Son miles los chilenos que todos los años deben cargar con su enfermedad a cuestas y con la angustia de saber si contarán o no con su sueldo para cubrir los gastos que generan los consumos básicos y los compromisos adquiridos. A esto se suma un hecho no menor: las depresiones asociadas a este círculo vicioso. Ni hablar de los casos de licencias reiteradas, donde muchas veces no sólo se pone en tela de juicio la credibilidad del médico tratante, sino también de los pacientes que son puestos bajo la lupa.
A lo anterior se suman enfermedades como alergias nerviosas, estrés, hipertensión arterial, tensional, y algunas que el Ministerio de Salud no considera como enfermedades, como la fibromialgia.

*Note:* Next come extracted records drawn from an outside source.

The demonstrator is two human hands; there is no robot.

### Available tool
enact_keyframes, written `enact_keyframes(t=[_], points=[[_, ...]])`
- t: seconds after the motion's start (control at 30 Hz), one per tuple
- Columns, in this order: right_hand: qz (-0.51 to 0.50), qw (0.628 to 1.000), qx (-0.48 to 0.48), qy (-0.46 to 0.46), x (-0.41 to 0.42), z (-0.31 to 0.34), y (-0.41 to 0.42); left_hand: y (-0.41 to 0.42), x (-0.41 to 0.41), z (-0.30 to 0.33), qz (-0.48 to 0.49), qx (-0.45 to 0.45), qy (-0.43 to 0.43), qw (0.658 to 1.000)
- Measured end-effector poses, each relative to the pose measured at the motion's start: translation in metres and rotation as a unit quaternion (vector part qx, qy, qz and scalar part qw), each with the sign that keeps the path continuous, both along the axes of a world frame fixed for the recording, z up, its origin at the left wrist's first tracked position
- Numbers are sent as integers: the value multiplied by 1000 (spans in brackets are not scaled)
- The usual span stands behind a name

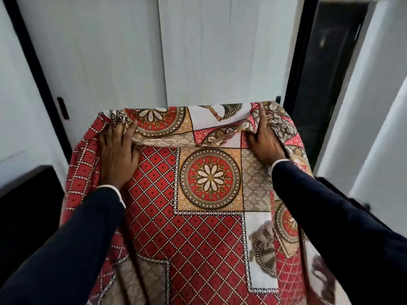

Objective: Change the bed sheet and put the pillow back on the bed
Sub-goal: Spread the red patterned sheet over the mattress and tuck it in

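Observation:
A patterned bed sheet (193, 227) in red, tan and white, with round flower medallions, hangs spread out in front of me. My left hand (117, 148) grips a bunched fold of it at the upper left. At the upper right, my right hand (265, 142) holds the other gathered corner. The sheet's top part is folded over between the two hands. Both arms are in dark sleeves. No bed or pillow shows.
White wardrobe doors (123, 51) stand straight ahead, close behind the sheet. A dark doorway (330, 62) opens at the right, with a white wall (374, 128) beside it. Dark furniture (24, 205) sits low at the left, and more (343, 194) shows behind my right arm.

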State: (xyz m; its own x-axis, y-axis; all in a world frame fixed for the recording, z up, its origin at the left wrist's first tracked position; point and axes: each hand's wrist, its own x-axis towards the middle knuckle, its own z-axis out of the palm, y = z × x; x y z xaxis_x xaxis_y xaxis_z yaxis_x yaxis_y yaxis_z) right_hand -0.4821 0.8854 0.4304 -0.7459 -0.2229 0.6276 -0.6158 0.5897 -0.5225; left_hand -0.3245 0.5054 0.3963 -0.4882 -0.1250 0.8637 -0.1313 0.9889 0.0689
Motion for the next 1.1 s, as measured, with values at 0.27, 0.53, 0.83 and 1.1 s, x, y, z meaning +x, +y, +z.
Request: enact_keyframes(t=[0.27,0.53,0.83,1.1], points=[[-56,943,90,-315,-123,-189,-83,-116,-80,-200,-68,167,-284,942],[-34,878,145,-454,-90,-325,-157,-165,-13,-370,-62,313,-493,809],[196,729,304,-581,60,-471,-203,-137,134,-459,21,360,-672,647],[280,672,264,-633,146,-519,-253,-127,243,-461,107,459,-602,644]])
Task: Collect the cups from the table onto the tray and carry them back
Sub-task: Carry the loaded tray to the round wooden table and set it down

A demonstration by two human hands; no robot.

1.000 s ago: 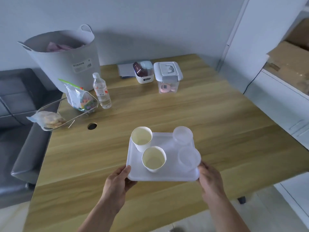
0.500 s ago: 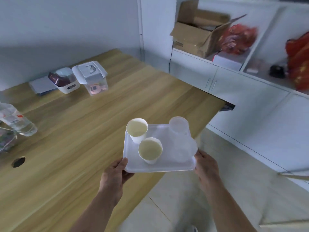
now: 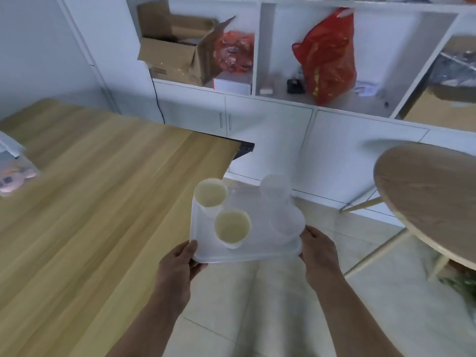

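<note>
I hold a white plastic tray [image 3: 257,249] in the air, past the wooden table's [image 3: 90,202] right edge and above the tiled floor. My left hand [image 3: 177,269] grips its near left corner and my right hand [image 3: 319,251] grips its near right corner. On the tray stand two white paper cups, one at the far left [image 3: 210,195] and one nearer the middle [image 3: 231,228]. Two clear plastic cups stand on the right side, one far [image 3: 275,186] and one near [image 3: 287,222].
White cabinets with open shelves fill the far wall, holding a cardboard box [image 3: 177,47] and red bags [image 3: 327,55]. A round wooden table [image 3: 432,197] stands at the right. A lidded clear container [image 3: 13,171] sits at the wooden table's left edge.
The view has swung to the right, and the tray with its cups has come off the wooden table and out over the floor. Both hands keep their grip.
</note>
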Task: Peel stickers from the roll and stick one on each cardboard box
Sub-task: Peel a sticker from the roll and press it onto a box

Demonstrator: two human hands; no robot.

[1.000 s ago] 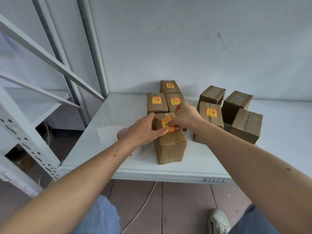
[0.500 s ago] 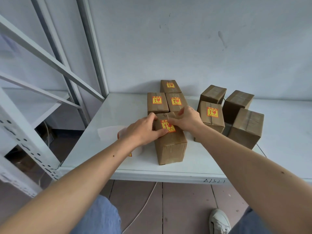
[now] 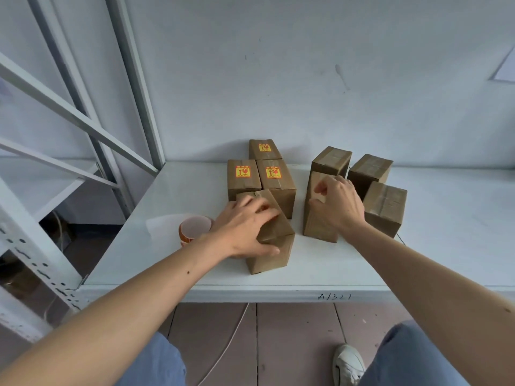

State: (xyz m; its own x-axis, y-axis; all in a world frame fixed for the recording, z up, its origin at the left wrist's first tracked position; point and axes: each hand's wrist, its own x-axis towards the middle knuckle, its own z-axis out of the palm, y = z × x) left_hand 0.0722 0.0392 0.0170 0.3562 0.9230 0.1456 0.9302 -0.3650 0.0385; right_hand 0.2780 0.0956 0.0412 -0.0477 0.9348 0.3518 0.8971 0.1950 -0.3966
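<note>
The left hand (image 3: 245,227) lies palm down over the top of the nearest box (image 3: 271,246), fingers spread across the lid and the thumb pressed against the side that faces the person, so it is grasping that box from above; the forearm reaches in from the lower left. This box stands tilted at an angle to the others, near the front edge of the white table (image 3: 446,246).

Just left of the nearest box, partly behind the left wrist, sits the sticker roll (image 3: 193,228), upright on the table with its hollow core facing up.

The right hand (image 3: 338,203) rests on the box to the right (image 3: 319,221) of the nearest box, fingers curled over its top edge and gripping it, the arm stretched in from the lower right.

Behind the nearest box stand three boxes, each with a yellow and red sticker on top: left box (image 3: 242,176), middle box (image 3: 276,179), back box (image 3: 264,149). To the right of the nearest box, past the right hand, three plain boxes (image 3: 386,207) with no sticker in view stand close together.
</note>
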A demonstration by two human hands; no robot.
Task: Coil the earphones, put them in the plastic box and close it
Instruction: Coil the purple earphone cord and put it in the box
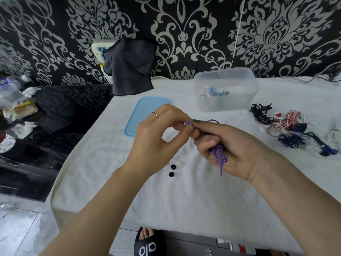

La Ley dice que el Fondo Nacional de Salud (Fonasa) debería pagar las licencias médicas de sus afiliados en un plazo máximo de un mes. Sin embargo, esto todavía es un gran desafío para la institución. El año pasado sólo el 65,5% de los permisos, no necesitaron peritaje de la Comisión Médica Preventiva e Invalidez (Compin) -es decir, que fueron autorizados sin problema- y cancelados en ese plazo, mientras que el resto, cerca de 974 mil permisos, tuvieron algún nivel de atraso.